Betty, under sedation that night, was not notified until the following morning. With the resources of an adult, Betty mentally gave herself two days to recover from the shock, knowing all the while that she would sell the house and move somewhere else. Larry, realizing factually what had happened, did not take it in at once emotionally, his father’s demise. He knew his mother would never want to see another hamster, so he set about releasing those he could capture into territory where they might have a chance of survival. He made three or four expeditions on his bicycle, carrying his cardboard box loaded with adults and baby hamsters. There was a wood not far away with plenty of trees, underbrush, and not a house for half a mile.
So, his father was dead, Larry realized, finally. Dead because of hamsters which had simply bitten him. But in a way hadn’t his father asked for it? Couldn’t they have taken the time to save the hamsters in the boomerang area, and still gone on with the swimming
pool construction? Much as Larry loved his father, and knew he should love his father—who had been a pretty good father as fathers went, Larry realized—Larry was still somehow on the side of the hamsters. Because of his mother’s feelings, Larry knew he had to part with Pirate and Gloria too. These with a few babies were the last to go one morning on Larry’s bicycle in the cardboard box. Once more Larry fought against tears as he released this pair that he loved the best. But he did hold back the tears, and he felt he was at last becoming a man.
Harry: A Ferret
Harry, a ferret of uncertain age, perhaps one or two, was the prize possession of Roland Lemoinnier, a boy of fifteen. There was no doubt Roland was fifteen. He was pleased to tell anyone, because he considered fifteen a great step forward over fourteen. To be fourteen was to be a child, but to be fifteen was to enter manhood. Roland took pleasure in his new deep voice, and looked into the mirror every morning before brushing his teeth to see if more hair had sprouted where a mustache might have been or under his sideburns. He shaved elaborately with his own razor, but only once a week, because seeing the hair on his face gave him more pleasure than shaving.

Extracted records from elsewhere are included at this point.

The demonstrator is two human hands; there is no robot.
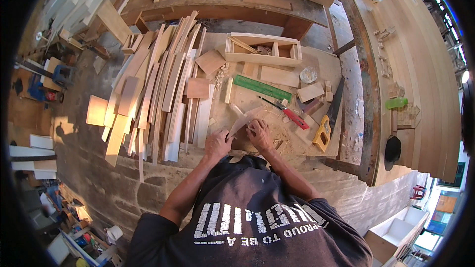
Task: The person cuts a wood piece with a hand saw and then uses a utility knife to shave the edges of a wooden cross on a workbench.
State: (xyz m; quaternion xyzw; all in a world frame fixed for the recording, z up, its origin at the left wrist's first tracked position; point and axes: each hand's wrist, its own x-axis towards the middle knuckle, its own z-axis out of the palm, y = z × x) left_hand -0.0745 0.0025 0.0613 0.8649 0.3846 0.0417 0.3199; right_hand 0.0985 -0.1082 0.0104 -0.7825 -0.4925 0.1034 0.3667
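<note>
My left hand [218,144] and my right hand [260,135] are close together over the near edge of the work board. Both are closed on a thin, pale, curled sheet [244,120] with a brownish underside; its material is hard to tell. Just beyond it lie a short wooden stick [228,90] and a long green ruler [262,88]. Right of my right hand rests a red-handled tool [295,118] with a slim dark blade. Farther right is a handsaw [322,133] with a yellow handle, its dark blade pointing away.
A pile of long wooden strips [170,81] fills the left side. At the back of the board [309,151] stands a wooden box with compartments [263,59], holding scraps. Wood blocks [310,92] and a round transparent container [308,74] sit at right. Shavings litter the board.
</note>
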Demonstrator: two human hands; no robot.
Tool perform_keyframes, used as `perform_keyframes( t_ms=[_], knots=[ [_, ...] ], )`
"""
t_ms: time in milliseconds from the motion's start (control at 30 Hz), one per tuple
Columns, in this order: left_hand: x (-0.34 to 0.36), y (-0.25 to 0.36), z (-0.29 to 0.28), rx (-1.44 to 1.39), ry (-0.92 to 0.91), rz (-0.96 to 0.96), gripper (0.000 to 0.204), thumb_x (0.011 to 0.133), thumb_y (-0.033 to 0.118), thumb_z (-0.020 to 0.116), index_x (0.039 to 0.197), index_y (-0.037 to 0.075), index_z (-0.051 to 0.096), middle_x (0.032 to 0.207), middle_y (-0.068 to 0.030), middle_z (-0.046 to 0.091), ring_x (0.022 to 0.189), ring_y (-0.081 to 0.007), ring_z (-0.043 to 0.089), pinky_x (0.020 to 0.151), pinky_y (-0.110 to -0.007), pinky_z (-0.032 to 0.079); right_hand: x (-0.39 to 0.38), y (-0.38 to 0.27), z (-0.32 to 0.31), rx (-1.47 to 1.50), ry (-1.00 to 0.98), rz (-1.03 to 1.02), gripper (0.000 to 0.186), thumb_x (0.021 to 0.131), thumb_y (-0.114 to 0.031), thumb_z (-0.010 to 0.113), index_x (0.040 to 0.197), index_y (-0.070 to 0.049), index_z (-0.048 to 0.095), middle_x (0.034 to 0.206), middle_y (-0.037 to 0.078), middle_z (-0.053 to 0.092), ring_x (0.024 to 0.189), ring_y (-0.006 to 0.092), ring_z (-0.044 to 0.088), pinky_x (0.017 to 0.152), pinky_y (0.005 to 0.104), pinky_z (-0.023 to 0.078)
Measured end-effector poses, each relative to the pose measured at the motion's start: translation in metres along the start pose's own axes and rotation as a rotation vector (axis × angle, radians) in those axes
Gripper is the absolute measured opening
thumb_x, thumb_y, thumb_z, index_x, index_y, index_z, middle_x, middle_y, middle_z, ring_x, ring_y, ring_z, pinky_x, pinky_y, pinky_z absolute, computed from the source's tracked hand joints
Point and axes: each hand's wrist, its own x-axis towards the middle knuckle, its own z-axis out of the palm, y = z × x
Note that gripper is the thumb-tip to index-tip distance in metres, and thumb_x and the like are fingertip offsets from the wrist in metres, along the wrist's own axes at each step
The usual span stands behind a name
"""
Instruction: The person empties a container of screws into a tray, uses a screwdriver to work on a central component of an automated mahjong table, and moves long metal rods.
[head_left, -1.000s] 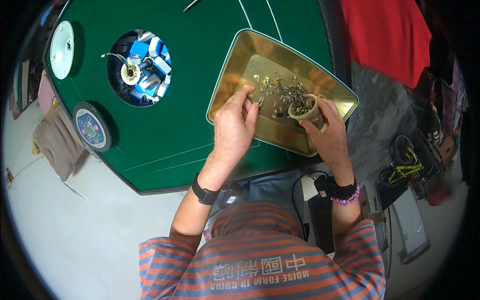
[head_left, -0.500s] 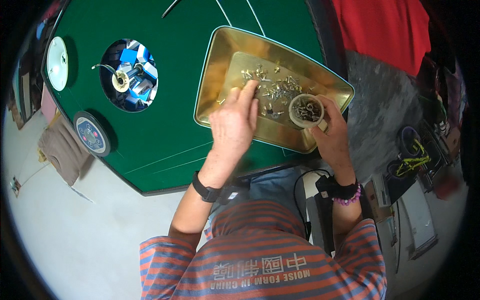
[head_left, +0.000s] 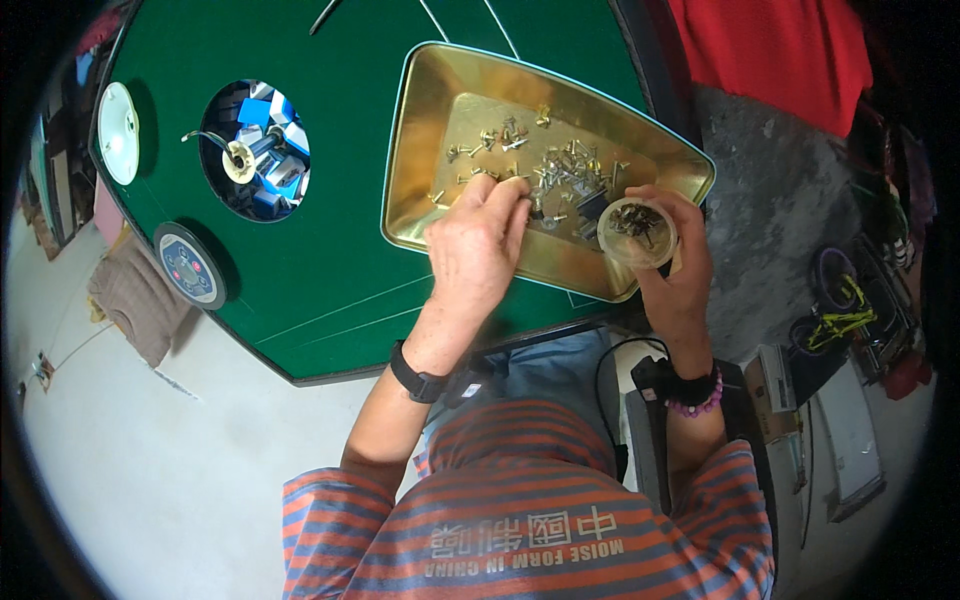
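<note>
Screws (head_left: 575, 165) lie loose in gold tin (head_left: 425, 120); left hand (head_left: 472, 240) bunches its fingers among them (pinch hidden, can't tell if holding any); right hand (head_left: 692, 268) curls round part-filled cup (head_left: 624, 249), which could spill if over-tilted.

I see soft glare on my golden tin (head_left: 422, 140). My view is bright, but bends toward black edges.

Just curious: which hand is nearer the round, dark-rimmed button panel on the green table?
Left. The left hand is right of the panel; the right hand, holding the translucent round cup, is farther right.
</note>
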Motion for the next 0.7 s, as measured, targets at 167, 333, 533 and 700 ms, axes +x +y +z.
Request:
perform_keyframes(
  t_ms=[167, 333, 533, 700],
  knots=[
    [-0.002, -0.007, -0.004, 0.025, -0.006, -0.047, 0.012, 0.081, 0.008, 0.074, 0.089, 0.008, 0.065, 0.079, -0.0089, 0.059, 0.067, -0.0266, 0.062, 0.058, -0.036, 0.049, -0.002, -0.003, -0.003, 0.035, 0.086, -0.028, 0.052, 0.075, 0.012, 0.062, 0.123, -0.005, 0.049, 0.124, 0.011, 0.056, 0.120, 0.0251, 0.054, 0.102, 0.0363, 0.044],
    [0.002, 0.013, 0.003, -0.010, -0.032, 0.061, 0.015, 0.080, 0.008, 0.073, 0.093, 0.009, 0.066, 0.083, -0.0085, 0.059, 0.066, -0.0284, 0.061, 0.058, -0.036, 0.049, -0.002, -0.002, -0.010, -0.214, 0.097, -0.117, 0.057, 0.075, 0.011, 0.062, 0.127, -0.008, 0.049, 0.125, 0.011, 0.056, 0.118, 0.0292, 0.053, 0.101, 0.0393, 0.043],
    [-0.004, 0.006, 0.004, 0.030, -0.043, 0.007, 0.013, 0.080, 0.011, 0.075, 0.092, 0.010, 0.068, 0.078, -0.0070, 0.058, 0.063, -0.0263, 0.061, 0.057, -0.035, 0.049, 0.002, 0.007, -0.016, -0.324, 0.135, -0.184, 0.049, 0.083, 0.004, 0.066, 0.129, -0.005, 0.050, 0.126, 0.013, 0.055, 0.118, 0.0257, 0.054, 0.102, 0.0374, 0.043],
    [0.015, 0.029, 0.013, 0.009, -0.034, 0.139, 0.030, 0.081, 0.008, 0.073, 0.110, 0.014, 0.068, 0.082, -0.0079, 0.057, 0.067, -0.0270, 0.060, 0.057, -0.036, 0.048, 0.015, 0.005, -0.010, -0.320, 0.191, -0.191, 0.052, 0.080, 0.007, 0.066, 0.128, -0.006, 0.050, 0.127, 0.012, 0.057, 0.120, 0.0262, 0.054, 0.103, 0.0375, 0.043]
  ],
)
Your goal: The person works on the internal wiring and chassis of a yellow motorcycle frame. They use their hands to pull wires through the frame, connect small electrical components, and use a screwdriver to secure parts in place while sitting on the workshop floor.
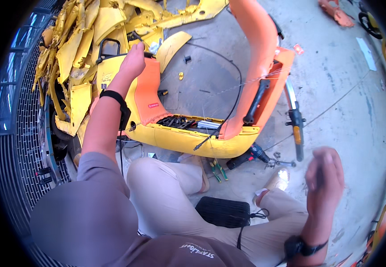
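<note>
A scooter body (181, 137) with yellow and orange panels lies in front of me. My left hand (135, 60) reaches to its far left end, above the orange seat panel and beside a black tubular rack (109, 48). The fingers look drawn together at a short dark rod; what they hold cannot be made out. Raised over the floor at the right is my right hand (325, 171), its fingers curled and slightly blurred around a dark patch in the palm. A black cable (235, 66) loops over the scooter's footwell, where dark parts and a silver box (207, 125) sit.
Yellow panels (90, 40) are heaped at the back left. Close to my feet are a cordless drill (258, 152), green-handled pliers (218, 170) and a black ribbed block (223, 212) with a cord. A shock-absorber-like fork leg (295, 120) lies right of the scooter.
</note>
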Demonstrator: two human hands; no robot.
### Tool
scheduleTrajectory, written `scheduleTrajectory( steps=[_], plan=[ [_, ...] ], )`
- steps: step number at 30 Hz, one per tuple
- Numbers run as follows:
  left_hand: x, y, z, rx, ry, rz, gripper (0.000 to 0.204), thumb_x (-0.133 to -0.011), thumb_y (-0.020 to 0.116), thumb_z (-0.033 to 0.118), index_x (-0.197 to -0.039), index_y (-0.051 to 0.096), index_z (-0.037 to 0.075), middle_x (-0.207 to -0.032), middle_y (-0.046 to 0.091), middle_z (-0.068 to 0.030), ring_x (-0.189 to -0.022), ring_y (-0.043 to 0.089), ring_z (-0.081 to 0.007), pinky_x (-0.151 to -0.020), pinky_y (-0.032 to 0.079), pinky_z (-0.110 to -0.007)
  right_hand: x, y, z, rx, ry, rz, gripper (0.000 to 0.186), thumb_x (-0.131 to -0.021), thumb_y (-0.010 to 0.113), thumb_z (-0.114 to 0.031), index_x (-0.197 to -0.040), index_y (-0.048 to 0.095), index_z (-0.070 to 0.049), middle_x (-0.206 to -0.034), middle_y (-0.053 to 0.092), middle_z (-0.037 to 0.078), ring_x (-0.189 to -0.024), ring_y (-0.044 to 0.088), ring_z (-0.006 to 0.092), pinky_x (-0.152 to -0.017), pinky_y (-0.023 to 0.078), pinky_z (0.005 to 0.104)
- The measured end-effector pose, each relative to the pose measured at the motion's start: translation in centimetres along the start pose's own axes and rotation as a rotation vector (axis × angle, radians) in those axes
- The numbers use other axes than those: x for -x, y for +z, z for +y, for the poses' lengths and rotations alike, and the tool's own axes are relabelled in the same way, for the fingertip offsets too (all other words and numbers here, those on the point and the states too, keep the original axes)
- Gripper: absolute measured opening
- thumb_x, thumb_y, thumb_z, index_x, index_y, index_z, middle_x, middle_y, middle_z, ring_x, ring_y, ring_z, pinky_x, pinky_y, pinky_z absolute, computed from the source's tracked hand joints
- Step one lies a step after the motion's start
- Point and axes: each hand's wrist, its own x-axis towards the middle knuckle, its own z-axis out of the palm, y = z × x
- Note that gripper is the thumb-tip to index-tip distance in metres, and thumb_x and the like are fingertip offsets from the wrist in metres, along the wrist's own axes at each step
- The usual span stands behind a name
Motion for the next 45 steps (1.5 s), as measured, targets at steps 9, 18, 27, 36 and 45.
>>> scheduleTrajectory(
  steps=[9,18,27,36,45],
  plan=[
    [3.5,-17.5,-0.1,-0.15,0.124,0.09,0.028,-0.09,0.044,0.013,-0.113,0.055,0.001,-0.109,0.06,-0.0224,-0.102,0.058,-0.0372,-0.086,0.047,-0.045,-2.0,-1.4,-0.2,-0.054,-0.061,-0.08,0.025,-0.096,0.049,-0.023,-0.1,0.06,0.0,-0.067,0.056,0.001,-0.048,0.035,0.0026,-0.045,0.027,0.0178],
    [8.7,-32.6,4.1,-0.23,0.062,0.279,0.025,-0.093,0.05,0.025,-0.095,0.06,0.002,-0.095,0.063,-0.0187,-0.091,0.058,-0.0383,-0.078,0.047,-0.045,-2.8,-3.8,0.1,-0.108,-0.147,-0.056,0.026,-0.095,0.051,-0.023,-0.099,0.06,0.0,-0.067,0.056,0.001,-0.048,0.04,0.0052,-0.044,0.03,0.0209],
    [7.6,-43.0,9.1,-0.016,-0.027,0.702,0.033,-0.092,0.053,0.035,-0.108,0.064,0.008,-0.094,0.067,-0.015,-0.086,0.065,-0.032,-0.077,0.05,-0.038,-2.1,-5.6,0.2,-0.102,-0.122,-0.004,0.026,-0.094,0.05,-0.024,-0.1,0.059,0.0,-0.069,0.056,0.002,-0.048,0.041,0.0056,-0.044,0.032,0.0212],
    [7.8,-50.3,11.5,0.032,-0.033,1.052,0.042,-0.091,0.054,0.046,-0.115,0.065,0.013,-0.1,0.07,-0.0073,-0.089,0.066,-0.0199,-0.079,0.048,-0.03,-2.2,-6.5,0.4,-0.103,-0.151,-0.021,0.025,-0.093,0.051,-0.024,-0.099,0.059,-0.001,-0.07,0.057,0.002,-0.048,0.039,0.0052,-0.044,0.03,0.0215],
    [4.7,-37.9,14.3,0.282,-0.017,0.69,0.037,-0.09,0.059,0.036,-0.107,0.064,0.004,-0.091,0.069,-0.0129,-0.082,0.065,-0.0207,-0.075,0.049,-0.031,-2.3,-6.0,0.0,-0.11,-0.165,-0.026,0.025,-0.092,0.051,-0.024,-0.099,0.059,0.0,-0.07,0.057,0.002,-0.047,0.039,0.0052,-0.044,0.03,0.0214]
  ],
)
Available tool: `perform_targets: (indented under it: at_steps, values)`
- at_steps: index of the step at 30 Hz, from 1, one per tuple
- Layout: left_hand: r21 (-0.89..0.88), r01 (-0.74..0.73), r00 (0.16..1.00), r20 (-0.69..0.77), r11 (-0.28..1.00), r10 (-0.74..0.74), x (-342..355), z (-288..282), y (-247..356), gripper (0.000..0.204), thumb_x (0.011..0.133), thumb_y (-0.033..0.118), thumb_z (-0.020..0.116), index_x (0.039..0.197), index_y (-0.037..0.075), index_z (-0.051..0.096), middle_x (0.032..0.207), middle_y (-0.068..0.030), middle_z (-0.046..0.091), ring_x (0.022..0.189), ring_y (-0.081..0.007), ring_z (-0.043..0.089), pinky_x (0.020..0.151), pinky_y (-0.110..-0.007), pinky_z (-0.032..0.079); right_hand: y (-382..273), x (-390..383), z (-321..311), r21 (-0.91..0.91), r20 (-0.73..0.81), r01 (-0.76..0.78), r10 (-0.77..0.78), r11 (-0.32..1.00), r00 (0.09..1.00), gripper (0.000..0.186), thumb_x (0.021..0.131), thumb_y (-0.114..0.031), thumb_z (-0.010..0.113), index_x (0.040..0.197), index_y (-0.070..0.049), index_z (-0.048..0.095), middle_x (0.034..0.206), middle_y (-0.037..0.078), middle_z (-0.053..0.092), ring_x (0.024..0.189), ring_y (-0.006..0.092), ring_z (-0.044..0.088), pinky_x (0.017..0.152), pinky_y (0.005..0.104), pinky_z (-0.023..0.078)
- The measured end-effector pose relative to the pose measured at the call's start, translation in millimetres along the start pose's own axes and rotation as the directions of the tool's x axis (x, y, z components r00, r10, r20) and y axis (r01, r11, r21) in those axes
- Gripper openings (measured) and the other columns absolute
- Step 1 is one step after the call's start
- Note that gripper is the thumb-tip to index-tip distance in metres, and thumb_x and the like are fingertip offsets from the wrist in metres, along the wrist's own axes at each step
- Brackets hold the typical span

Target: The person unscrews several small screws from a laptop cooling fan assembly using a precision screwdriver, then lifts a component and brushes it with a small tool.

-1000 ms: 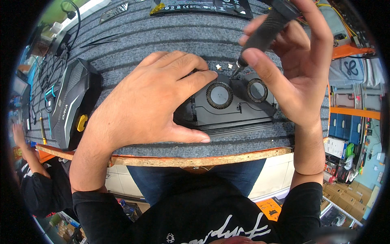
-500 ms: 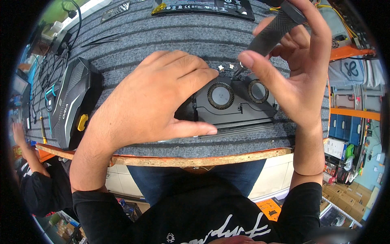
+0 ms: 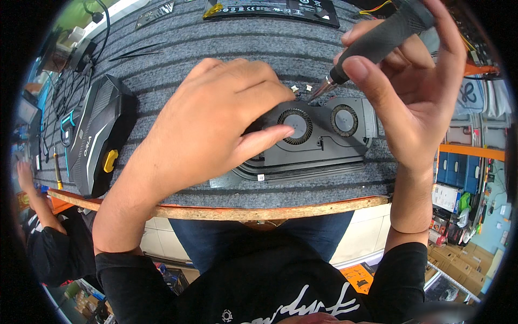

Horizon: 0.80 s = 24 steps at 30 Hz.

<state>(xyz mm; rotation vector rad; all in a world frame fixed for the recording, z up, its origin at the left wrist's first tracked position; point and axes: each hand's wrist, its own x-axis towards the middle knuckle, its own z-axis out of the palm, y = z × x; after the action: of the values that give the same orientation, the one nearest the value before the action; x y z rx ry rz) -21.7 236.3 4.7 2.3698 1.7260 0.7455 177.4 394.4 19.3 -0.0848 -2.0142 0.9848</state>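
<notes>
A dark grey laptop cooling module with two round fans point(image 3: 342, 144) lies on the ribbed mat in front of me. My left hand point(image 3: 208, 116) is closed over its left end, with the thumb across the left fan and the fingertips at the far edge, partly hidden. In my right hand point(image 3: 413, 108) is a screwdriver point(image 3: 375, 48) with a thick black grip, slanting down to the left. Its tip meets the far edge of the module, between the fans. Two tiny white connectors point(image 3: 309, 87) sit just beyond that edge.
A flat black battery point(image 3: 270, 13) lies at the far side. Thin black tweezers point(image 3: 137, 53) rest at the far left, near cables. A black case with a yellow latch point(image 3: 109, 161) stands left. The wooden table edge point(image 3: 270, 214) runs nearest me. Another person's hand point(image 3: 25, 175) shows far left.
My left thumb has moved up from the module's near part onto the left fan. My right hand and the screwdriver's grip have shifted right, leaving the right fan more exposed.
</notes>
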Motion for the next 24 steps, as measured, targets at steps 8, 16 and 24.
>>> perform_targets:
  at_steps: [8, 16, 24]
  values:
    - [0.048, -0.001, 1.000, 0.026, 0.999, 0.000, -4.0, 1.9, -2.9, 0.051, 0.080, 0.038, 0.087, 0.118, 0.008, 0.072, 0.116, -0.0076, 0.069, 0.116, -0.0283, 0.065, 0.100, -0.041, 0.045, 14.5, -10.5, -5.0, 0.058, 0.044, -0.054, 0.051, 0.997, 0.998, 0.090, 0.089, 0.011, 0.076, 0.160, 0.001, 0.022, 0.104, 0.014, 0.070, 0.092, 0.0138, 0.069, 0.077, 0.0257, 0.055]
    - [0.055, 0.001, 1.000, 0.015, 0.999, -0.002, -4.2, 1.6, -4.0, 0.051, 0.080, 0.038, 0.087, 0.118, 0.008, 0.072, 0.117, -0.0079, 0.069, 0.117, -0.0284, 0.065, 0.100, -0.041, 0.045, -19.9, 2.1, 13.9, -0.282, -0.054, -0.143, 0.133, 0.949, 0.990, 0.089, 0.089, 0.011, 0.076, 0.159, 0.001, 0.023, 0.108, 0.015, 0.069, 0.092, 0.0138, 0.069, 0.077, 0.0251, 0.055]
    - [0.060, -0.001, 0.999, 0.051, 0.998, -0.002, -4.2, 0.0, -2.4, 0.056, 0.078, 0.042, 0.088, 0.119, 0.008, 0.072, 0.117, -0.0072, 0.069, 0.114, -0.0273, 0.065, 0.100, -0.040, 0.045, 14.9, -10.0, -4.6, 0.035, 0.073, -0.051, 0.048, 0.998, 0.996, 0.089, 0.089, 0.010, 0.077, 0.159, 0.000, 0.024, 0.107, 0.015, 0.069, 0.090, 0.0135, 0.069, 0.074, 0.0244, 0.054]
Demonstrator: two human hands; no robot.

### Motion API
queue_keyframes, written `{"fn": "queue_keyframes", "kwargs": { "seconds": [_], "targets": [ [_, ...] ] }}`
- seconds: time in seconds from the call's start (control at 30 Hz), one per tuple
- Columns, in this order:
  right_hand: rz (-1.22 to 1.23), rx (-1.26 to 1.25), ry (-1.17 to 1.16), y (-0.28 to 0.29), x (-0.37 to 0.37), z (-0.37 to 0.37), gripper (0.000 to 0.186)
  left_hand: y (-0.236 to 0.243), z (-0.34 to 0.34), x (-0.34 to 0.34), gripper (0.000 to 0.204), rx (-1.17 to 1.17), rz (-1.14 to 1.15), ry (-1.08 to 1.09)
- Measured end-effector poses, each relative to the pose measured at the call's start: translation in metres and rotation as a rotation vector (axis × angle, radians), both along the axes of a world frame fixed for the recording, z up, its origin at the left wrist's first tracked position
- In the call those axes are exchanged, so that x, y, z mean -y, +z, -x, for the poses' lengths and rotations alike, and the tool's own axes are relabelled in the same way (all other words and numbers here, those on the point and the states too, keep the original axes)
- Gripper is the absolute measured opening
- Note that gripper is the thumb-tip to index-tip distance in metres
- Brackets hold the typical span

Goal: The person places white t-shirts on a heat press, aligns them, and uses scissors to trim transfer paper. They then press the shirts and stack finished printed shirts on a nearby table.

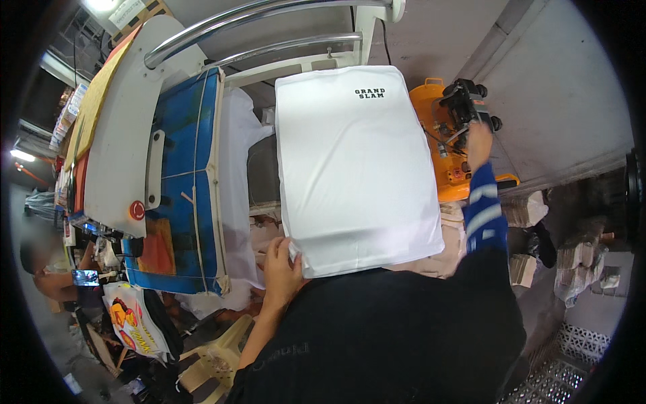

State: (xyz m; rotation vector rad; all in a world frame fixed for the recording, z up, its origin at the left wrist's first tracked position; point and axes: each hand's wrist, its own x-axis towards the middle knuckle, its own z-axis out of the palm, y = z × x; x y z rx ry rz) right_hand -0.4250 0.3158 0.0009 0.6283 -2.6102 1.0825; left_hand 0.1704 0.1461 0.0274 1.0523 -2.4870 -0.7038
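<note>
Cloth (356, 175), white, lying flat beside the orange compressor (444, 178), looks light, soft and easily creased, best taken by its edges, as the left hand (281, 273) pinches its near-left corner; the right hand's (479, 143) grip I cannot tell.

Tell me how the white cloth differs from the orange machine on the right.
The white cloth has small black print; the orange machine carries large black parts. The cloth is spread flat; the machine is bulky. The left hand touches the cloth's near left corner; the right hand is at the machine's black parts. Both show some black.
</note>
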Motion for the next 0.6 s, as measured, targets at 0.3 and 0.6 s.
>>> {"fn": "queue_keyframes", "kwargs": {
  "seconds": [0.3, 0.6],
  "targets": [
    [-0.356, -0.088, 0.226, 0.0, -0.133, -0.301, 0.046, -0.018, -0.049, 0.001, 0.023, 0.062, 0.033, -0.459],
    [-0.096, 0.144, 0.02, -0.017, -0.184, -0.332, 0.03, 0.125, -0.086, 0.055, 0.012, -0.42, 0.489, -0.155]
  ]
}}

Roland’s new adulthood had got him into trouble in Paris, at least in his mother’s opinion. He had begun going out with boys and girls several years older than he, and the police had hauled him in among six other young people, all around eighteen, to caution them about possession of marijuana. Being tall, Roland could pass for eighteen and often did. His mother had been so shocked by the police episode, she had acted on the advice of her mother, with whom in this case she was in complete accord, and moved to her house in the country near Orléans. Roland’s father and mother had been divorced since he was five. With Roland and his mother went the two servants Brigitte, maid and cook, and Antoine, the elderly chauffeur and factotum who had been with the family since before Roland was born. Brigitte and Antoine were not married to each other, and both were single. Antoine was so aged as to be a joke to Roland, something left over from another century and mysteriously still alive, frowning disapproval on Roland’s blue jeans at the lunch table and his bare feet on the carpets and the waxed floors of La Source. It was summer, and Roland was free of the Lycée Lamartine, eight kilometers away, where he had gone for most of the preceding term after their move from Paris.